The expression matrix and gene-symbol annotation files of GSE41178 and GSE56104 datasets were downloaded from the GEO database. The gene type (belonging to lncRNAs, mRNAs or pseudogenes) was annotated according to the file retrieved from the NCBI Entrez Gene ftp site (ftp://ftp.ncbi.nlm.nih.gov/gene/DATA/; accessed on 5 September 2021).
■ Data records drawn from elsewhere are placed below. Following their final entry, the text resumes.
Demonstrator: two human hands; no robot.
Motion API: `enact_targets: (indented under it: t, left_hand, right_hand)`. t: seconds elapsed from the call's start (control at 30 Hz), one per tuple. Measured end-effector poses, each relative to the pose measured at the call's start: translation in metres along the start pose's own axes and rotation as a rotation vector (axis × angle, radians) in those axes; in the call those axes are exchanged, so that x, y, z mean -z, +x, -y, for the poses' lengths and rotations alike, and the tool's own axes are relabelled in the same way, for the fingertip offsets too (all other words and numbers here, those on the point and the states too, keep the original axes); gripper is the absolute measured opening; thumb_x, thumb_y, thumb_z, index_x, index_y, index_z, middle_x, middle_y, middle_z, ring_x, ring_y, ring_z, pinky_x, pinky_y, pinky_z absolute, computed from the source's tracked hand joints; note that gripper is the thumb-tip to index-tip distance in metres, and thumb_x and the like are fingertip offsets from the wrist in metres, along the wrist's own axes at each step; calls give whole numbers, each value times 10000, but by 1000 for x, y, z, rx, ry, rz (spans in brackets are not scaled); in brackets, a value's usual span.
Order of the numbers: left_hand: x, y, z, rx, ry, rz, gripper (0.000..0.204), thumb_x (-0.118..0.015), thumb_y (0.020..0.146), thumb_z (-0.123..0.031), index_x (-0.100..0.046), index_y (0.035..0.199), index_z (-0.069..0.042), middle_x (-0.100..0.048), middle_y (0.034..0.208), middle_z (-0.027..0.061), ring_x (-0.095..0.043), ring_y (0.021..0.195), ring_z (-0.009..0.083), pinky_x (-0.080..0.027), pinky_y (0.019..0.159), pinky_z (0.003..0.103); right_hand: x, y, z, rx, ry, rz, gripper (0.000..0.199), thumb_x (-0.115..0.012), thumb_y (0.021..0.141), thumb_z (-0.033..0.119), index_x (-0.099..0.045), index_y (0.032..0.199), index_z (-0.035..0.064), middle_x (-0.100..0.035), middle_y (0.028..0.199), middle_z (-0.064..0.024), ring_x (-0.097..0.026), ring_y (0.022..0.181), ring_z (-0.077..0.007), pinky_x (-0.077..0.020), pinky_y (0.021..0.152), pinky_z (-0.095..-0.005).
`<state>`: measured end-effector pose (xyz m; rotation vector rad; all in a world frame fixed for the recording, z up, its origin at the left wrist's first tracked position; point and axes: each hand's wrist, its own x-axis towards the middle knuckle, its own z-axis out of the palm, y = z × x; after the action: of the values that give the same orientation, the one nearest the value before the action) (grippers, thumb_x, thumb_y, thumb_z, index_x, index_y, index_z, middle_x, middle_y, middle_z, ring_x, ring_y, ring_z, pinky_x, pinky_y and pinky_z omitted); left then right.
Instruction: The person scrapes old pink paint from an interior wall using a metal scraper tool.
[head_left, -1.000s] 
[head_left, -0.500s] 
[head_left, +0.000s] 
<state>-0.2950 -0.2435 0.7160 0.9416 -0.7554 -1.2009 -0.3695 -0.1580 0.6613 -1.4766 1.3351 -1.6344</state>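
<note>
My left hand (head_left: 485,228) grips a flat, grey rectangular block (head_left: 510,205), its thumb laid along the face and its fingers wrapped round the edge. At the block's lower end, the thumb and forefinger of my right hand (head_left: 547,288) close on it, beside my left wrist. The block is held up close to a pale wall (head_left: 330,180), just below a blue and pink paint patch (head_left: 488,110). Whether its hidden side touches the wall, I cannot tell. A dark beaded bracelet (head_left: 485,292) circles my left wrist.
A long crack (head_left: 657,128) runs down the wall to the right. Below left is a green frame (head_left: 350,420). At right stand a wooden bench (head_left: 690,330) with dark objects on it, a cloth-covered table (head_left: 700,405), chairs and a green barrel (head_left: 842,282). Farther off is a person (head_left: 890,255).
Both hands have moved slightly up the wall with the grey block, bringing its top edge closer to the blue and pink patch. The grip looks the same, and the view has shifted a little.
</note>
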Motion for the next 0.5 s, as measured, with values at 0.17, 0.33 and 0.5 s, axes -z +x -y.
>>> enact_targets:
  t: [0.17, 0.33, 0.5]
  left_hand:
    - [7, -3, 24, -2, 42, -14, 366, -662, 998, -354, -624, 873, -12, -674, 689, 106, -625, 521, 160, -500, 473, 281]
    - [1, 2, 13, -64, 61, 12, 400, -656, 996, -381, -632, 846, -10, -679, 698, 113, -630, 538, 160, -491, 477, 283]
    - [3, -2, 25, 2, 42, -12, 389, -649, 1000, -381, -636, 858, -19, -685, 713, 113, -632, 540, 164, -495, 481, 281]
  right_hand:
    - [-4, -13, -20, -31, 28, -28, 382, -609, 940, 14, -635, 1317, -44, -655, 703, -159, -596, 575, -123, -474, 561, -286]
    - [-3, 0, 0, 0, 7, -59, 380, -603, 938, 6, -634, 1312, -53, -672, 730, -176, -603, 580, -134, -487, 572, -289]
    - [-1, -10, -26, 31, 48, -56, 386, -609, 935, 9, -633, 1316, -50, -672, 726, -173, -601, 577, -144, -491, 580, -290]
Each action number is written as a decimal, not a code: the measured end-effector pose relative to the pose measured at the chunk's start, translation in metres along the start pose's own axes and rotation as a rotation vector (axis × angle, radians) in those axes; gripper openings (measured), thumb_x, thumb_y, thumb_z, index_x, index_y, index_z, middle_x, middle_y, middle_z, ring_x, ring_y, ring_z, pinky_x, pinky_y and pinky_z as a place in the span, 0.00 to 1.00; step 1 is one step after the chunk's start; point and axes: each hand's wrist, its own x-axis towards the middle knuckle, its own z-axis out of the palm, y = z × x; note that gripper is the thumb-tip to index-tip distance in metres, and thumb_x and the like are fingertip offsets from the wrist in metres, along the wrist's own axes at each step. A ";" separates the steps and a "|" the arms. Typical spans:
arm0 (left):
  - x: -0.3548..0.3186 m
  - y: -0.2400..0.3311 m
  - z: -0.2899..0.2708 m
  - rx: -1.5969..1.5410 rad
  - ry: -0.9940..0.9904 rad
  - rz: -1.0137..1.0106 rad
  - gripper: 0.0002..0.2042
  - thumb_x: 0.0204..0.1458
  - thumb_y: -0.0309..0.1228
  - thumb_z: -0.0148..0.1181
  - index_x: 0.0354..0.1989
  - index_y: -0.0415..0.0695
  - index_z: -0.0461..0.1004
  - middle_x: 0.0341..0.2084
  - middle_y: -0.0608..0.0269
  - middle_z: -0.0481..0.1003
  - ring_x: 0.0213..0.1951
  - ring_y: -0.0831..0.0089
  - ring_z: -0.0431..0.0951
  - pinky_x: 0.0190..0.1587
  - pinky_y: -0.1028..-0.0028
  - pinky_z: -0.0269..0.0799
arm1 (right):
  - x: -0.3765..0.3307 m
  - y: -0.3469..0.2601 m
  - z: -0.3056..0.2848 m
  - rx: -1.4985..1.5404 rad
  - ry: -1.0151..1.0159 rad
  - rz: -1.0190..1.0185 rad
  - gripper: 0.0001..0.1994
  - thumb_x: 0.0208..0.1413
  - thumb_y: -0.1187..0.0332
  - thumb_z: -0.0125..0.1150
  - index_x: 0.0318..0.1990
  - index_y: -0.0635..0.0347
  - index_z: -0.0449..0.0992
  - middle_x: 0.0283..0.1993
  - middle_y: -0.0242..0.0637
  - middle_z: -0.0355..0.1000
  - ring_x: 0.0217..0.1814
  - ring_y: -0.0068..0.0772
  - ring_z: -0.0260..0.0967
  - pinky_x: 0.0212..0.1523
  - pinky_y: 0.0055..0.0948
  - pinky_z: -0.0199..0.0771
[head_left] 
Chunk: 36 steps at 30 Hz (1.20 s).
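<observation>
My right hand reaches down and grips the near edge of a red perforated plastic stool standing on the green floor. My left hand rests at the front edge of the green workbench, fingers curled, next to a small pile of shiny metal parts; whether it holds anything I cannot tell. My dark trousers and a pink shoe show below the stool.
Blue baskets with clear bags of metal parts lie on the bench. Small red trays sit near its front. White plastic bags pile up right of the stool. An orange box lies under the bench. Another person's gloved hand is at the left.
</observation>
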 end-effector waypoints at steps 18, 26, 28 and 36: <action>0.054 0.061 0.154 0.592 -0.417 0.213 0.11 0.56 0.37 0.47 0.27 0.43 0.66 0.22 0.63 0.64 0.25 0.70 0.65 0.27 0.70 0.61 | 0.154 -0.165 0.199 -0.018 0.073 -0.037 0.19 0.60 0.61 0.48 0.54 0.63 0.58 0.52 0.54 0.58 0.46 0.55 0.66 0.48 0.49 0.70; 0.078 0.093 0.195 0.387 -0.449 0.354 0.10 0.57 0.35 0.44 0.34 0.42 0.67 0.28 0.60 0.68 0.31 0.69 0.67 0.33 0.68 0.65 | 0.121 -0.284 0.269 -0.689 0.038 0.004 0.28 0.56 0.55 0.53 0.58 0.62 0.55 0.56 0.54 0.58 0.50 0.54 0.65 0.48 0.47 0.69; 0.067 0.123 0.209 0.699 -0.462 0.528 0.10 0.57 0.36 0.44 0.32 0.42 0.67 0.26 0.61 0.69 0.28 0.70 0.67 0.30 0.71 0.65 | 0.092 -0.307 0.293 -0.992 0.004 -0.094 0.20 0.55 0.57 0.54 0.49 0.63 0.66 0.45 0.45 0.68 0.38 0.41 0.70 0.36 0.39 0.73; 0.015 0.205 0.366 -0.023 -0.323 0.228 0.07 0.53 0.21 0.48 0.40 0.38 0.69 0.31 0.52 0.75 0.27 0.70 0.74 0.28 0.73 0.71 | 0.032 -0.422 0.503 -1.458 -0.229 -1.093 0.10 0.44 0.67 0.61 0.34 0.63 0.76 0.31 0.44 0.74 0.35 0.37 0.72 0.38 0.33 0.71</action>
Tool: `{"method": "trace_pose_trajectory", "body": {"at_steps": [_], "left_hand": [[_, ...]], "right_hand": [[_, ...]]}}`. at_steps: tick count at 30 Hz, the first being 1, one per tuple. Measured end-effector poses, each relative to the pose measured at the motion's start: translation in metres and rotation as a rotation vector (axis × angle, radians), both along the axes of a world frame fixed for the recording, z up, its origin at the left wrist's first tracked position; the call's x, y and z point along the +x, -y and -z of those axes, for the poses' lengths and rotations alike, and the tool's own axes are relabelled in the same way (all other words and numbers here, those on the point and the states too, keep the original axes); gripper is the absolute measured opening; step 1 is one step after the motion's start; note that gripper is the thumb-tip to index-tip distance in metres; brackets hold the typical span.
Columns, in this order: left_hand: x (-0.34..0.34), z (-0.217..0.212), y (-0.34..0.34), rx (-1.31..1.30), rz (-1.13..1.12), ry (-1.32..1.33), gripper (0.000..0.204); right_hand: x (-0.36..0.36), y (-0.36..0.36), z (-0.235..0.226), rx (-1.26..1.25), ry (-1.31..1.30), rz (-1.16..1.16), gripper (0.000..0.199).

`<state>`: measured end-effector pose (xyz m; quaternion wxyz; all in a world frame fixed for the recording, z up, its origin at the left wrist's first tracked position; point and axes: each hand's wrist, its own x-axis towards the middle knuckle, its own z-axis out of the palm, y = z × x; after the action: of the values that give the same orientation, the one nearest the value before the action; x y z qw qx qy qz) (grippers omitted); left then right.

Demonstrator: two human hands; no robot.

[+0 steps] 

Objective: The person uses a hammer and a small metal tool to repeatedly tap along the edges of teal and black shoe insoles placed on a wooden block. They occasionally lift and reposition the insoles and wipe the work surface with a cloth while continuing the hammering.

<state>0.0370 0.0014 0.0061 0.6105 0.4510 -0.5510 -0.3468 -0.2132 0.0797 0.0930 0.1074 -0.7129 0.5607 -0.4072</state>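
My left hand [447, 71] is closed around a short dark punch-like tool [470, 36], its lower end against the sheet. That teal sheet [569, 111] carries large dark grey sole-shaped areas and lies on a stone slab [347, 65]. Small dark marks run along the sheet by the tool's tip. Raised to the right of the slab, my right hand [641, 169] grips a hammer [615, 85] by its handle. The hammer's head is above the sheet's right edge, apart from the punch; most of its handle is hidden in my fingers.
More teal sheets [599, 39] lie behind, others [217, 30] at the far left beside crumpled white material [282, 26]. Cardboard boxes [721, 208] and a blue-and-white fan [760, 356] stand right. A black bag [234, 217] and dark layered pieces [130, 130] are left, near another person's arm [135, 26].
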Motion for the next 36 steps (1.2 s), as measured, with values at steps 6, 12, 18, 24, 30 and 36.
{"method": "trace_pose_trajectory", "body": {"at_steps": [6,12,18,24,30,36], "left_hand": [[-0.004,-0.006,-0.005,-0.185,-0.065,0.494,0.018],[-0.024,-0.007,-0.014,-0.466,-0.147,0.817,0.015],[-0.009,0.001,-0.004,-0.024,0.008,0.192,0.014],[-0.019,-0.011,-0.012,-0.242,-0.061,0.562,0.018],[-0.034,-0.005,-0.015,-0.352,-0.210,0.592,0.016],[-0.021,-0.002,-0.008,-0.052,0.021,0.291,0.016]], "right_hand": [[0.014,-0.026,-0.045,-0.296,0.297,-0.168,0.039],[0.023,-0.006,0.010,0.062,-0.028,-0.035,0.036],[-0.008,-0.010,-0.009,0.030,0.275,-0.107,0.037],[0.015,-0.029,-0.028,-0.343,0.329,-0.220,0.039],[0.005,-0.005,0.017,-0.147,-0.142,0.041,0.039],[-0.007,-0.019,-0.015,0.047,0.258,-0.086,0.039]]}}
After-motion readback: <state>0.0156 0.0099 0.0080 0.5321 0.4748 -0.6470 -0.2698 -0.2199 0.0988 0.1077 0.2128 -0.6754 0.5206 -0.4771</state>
2.2. Weighted Correlation Network Analysis of lncRNAs and Pseudogenes

The weighted correlation network analysis (WGCNA) package in R (v1.61; https://cran.r-project.org/web/packages/WGCNA/index.html; accessed on 7 September 2021) [23] was employed to screen crucial lncRNAs and pseudogenes associated with CNT-induced phenotypic traits. The data of all overlapped lncRNAs and pseudogenes between GSE41178 and GSE56104 datasets were used to build the co-expression network. GSE41178 was set as the training dataset, and GSE56104 was set as the testing dataset. The filtering principle of the optimal soft threshold power (β) was to make the network have the scale-free topology characteristics. The weighted adjacency matrix was transformed into a topological overlap matrix to construct a dendrogram. The dynamic tree cut method was applied to detect gene modules with a minModuleSize of 50 and a cut height of 0.995. The preservation of identified modules was analyzed using the modulePreservation function, with a Z summary score > 2–10 defined as moderately preserved. The module eigengenes (ME) were calculated to represent the overall expression level of each module. The correlation between ME and the disease status was investigated in each module. If the correlation coefficient, r, was >0.5 and the p-value was <0.05, modules were considered crucial. Furthermore, the gene significance (GS) was measured to represent the correlation between the expression levels of genes in each module and each trait; module membership (MM) was measured to correlate the ME with gene expression values to determine the importance of a gene in a given module. LncRNAs and pseudogenes with |GS| > 0.5 and |MM| > 0.5 in crucial modules were considered hub genes.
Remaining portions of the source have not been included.